Blake turned, his gaze burning bright with concern and love and something else. Something territorial that made her heart skip a beat.
“Blake,” she whispered.
The space closed between them. His gaze never left hers.
“Ah,” Doug said from beside her. “I see my position here has been made redundant.”
Only then did she realize that her hand was still on his arm, how it might have looked as they sat close together. How it might seem that she had accepted help from Doug.
For a bleak moment, insecurity overtook her.
Until Blake gave Doug a brief nod of acknowledgment. A sort of proprietary thanks for helping her when he’d been missing in action. It meant that she was still his.
Relief swept through her, warm and sure.
She fell into Blake’s arms without understanding the mechanics of it. One moment she was sitting on the hard-backed chair, the next she was encased in a warm, solid hug and this, this was what she’d so desperately needed last night. Almost as much as, even more than, the ride to her hometown. She had needed his strength, his support.
“Is she okay?” he asked against her hair.
“Yes, I think—no, but there’s—” And then all semblance of composure crumbled under the onslaught of his kindness. Tears sprang to her eyes, thick and hot. They wetted her cheeks and his shirt. Her breath couldn’t find a rhythm; it jumped and froze in erratic disarray. The sounds she made scared even herself—choking, gasping, sobbing and helpless with it.
Helpless, like she’d never wanted to be. Like she was. Like she wasn’t when he was near, because his broad embrace sheltered her. He steadied her.
It wasn’t the four-hour drive that had confounded her last night as she’d frantically roamed the campus in pursuit of Blake. It was the knowledge that her mother was sick and she could do nothing to fix it. That hadn’t changed when she’d arrived at the hospital, and it didn’t change now that Blake was here. But he made the helplessness more bearable.
Her life was filled with opportunity, with joy.
Her research and her study. Her love for Blake. Her few but close friendships.
But even the happiest song had a low note. And in deep, rumbling disquiet, she held tightly to him, finding refuge and temporary silence in his arms.
Blake
They weren’t sure what her mother would be up for eating, so Blake grabbed five different options, along with full meals for Erin and himself. All of it balanced precariously on the two-foot cafeteria tray. He stood in line behind a heavyset woman with short grey hair. When the person in front had finished paying, they both shuffled forward. The grey-haired woman set her salad bowl down beside her plastic container of pudding and a bottle of water. She fumbled in her coin purse as the young, bored-looking lady at the cash register rang up the total to just over eight bucks.
More fumbling. “I forgot…ah, something on my salad. I just need to—”
As if realizing her excuses were falling on deaf ears, she quickly piled her items back into her arms and stepped away from the cash register.
The lady at the cash register gave him an expectant look. Blake slid forward and began to lay out his items for the lady to ring up, but he kept an eye on the grey-haired woman. She did return to the salad bar and added a spoonful of ham, as if committed to the lie now.
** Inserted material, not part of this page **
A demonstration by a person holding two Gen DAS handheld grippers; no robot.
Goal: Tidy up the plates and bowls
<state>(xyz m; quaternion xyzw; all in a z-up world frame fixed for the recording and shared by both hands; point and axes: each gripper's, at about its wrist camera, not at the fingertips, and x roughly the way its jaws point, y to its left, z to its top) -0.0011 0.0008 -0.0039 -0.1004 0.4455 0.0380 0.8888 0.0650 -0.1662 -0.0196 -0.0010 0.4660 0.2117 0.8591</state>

It was clear to the cash register lady and to himself that she hadn’t had the right amount of money. She surreptitiously returned the water bottle and the pudding to their proper places before returning to the end of the line.
He leaned forward and spoke to the cashier in low tones. “I’d like to leave money for the bill behind me.”
Understanding lit the young woman’s eyes. “I can do that.”
“And if you could…” He grimaced, trying to think of a way to make it less like charity. He didn’t care; he wished he could leave more, but he suspected the grey-haired woman would mind. “If you could say it was a chain, all morning, people had done it, one after the other.”
The corner of her lip tipped up. “That’s sweet.”
He shook his head but didn’t answer. It wasn’t sweet or special to give away what he had in spades. It was a trust fund. Even what little he had earned as a soldier and his short stint as temporary professor was built on the back of a wealthy upbringing and no student debt. He understood his privilege, and though he enjoyed the finer things in life—like brandy and a game of pool, for example—he wouldn’t make a mockery of it.
Piling the bags and drinks in his arms, he passed the gift shop.
Balloons. Damn it. Or flowers, at least. He should have brought some.
It was the hospital smell. No, just being in a mile radius. His body had broken out in a cold sweat when he’d arrived in the parking lot, and a vise had clamped his throat when he’d walked inside. Still, his step hadn’t even slowed. He’d known Erin was inside. He would walk through the halls of hell for her, and he figured a hospital qualified as such.